• [WORK INSTRUCTIONS] Gather all lines from the material that contain "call".

• [SOURCE INFORMATION]
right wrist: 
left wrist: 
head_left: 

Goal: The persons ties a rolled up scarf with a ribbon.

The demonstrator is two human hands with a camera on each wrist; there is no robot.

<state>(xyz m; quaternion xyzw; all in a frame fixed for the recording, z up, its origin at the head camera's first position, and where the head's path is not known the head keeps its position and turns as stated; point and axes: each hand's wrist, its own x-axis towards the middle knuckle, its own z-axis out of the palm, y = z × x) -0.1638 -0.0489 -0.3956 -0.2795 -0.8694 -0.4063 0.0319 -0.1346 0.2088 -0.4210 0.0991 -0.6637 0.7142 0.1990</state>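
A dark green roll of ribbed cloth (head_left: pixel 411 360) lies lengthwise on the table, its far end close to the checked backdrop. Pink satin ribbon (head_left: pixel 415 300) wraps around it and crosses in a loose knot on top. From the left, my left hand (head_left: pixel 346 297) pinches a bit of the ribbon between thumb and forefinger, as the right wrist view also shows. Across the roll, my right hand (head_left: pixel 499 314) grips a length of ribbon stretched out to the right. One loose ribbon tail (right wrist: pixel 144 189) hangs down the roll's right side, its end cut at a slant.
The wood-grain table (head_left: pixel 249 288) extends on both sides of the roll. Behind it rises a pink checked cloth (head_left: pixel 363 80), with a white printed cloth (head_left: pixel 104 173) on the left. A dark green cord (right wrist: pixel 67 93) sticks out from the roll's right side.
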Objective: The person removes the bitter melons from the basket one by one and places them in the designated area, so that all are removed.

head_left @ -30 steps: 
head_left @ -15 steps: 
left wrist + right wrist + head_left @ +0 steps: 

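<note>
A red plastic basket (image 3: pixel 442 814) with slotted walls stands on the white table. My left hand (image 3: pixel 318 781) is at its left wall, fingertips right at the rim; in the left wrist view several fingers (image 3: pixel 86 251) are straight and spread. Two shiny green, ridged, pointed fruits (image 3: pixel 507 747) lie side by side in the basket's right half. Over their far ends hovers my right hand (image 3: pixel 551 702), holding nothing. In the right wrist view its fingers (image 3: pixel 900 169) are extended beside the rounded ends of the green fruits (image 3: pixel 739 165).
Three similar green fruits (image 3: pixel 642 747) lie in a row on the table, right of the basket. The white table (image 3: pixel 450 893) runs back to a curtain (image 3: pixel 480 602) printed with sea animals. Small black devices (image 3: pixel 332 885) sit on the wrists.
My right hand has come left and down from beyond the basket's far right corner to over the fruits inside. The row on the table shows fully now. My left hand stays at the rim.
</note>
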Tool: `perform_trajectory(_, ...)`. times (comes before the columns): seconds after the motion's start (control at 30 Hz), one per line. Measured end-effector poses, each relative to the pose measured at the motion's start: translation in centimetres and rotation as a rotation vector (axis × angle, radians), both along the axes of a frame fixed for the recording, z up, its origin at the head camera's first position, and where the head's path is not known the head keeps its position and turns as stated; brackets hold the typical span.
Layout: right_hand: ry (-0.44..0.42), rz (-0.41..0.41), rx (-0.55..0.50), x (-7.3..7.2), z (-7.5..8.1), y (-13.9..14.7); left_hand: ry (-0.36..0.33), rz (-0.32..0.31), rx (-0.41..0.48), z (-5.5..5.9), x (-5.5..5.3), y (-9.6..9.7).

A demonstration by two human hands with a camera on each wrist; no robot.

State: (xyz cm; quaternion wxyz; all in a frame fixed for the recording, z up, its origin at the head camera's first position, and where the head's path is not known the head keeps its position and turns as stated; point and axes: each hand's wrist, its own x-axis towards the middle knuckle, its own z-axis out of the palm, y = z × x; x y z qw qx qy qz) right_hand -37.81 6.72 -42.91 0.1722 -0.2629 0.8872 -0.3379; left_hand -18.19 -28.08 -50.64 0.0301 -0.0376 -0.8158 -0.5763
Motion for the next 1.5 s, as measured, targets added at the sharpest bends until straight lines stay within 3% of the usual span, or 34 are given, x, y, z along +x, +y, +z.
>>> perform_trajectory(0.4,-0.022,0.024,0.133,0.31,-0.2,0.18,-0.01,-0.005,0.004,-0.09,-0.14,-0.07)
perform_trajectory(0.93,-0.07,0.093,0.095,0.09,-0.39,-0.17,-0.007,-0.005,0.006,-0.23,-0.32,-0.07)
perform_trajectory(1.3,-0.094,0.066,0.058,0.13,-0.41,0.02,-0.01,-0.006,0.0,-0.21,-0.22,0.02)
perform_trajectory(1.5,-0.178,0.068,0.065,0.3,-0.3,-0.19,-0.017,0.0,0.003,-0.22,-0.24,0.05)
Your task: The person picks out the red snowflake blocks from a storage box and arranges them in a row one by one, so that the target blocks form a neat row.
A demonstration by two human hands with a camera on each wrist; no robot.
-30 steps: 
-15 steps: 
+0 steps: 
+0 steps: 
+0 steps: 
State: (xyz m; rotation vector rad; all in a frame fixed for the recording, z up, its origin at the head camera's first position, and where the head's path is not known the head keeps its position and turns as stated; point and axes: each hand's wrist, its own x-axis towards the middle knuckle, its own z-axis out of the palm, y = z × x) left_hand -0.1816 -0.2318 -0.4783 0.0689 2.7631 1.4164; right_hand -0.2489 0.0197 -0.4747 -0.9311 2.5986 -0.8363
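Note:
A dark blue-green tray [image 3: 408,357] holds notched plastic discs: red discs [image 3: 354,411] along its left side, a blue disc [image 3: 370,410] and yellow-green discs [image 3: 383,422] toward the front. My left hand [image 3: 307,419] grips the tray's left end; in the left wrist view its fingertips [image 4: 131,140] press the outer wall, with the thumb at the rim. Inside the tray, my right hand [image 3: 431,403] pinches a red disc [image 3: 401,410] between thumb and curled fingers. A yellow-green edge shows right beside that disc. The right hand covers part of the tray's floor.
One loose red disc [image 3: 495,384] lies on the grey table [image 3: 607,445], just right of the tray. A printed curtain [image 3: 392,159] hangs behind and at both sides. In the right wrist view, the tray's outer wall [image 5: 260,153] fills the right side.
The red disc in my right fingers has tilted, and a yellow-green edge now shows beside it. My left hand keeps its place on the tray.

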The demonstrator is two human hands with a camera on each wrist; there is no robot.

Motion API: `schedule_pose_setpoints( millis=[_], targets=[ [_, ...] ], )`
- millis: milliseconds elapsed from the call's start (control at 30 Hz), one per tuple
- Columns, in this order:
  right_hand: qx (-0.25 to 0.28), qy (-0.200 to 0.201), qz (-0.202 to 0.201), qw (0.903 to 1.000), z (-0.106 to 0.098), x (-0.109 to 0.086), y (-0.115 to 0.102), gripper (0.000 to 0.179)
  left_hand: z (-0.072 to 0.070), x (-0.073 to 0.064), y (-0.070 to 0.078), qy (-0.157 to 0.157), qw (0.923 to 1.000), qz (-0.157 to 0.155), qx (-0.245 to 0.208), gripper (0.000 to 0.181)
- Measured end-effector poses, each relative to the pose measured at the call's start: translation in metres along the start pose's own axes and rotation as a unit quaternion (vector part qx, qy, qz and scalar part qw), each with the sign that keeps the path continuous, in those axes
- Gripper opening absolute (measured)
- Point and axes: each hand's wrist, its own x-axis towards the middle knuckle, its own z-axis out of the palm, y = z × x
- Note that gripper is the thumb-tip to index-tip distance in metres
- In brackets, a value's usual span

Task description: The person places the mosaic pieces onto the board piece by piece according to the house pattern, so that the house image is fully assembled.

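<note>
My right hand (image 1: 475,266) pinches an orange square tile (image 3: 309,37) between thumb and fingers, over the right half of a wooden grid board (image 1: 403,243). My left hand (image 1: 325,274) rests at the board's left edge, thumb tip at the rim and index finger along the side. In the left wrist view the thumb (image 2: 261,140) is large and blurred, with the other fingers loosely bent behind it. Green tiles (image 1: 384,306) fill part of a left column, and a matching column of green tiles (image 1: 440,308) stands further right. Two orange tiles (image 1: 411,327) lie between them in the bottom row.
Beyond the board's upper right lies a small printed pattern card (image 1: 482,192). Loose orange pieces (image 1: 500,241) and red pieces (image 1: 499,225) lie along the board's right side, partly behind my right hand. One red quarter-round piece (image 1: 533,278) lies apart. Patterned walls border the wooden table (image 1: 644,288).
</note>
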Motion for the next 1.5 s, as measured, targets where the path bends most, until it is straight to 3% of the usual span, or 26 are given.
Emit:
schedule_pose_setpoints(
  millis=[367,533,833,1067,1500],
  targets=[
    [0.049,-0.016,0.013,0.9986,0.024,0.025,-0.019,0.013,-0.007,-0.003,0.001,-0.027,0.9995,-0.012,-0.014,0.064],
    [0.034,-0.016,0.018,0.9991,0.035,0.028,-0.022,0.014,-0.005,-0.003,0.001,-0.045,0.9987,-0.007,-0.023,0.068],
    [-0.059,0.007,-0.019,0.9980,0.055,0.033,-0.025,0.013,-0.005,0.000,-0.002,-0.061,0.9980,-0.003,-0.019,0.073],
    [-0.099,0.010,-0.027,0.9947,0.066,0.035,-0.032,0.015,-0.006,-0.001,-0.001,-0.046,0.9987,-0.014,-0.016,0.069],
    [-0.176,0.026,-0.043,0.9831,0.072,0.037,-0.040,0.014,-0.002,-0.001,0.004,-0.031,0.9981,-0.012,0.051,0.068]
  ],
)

• [EXPECTED OUTPUT]
- millis: milliseconds elapsed from the call's start (control at 30 Hz), one per tuple
- Measured end-effector poses, each relative to the pose measured at the call's start: translation in metres along the start pose's own axes and rotation as a unit quaternion (vector part qx, qy, qz and scalar part qw), each with the sign that keeps the path continuous, in those axes

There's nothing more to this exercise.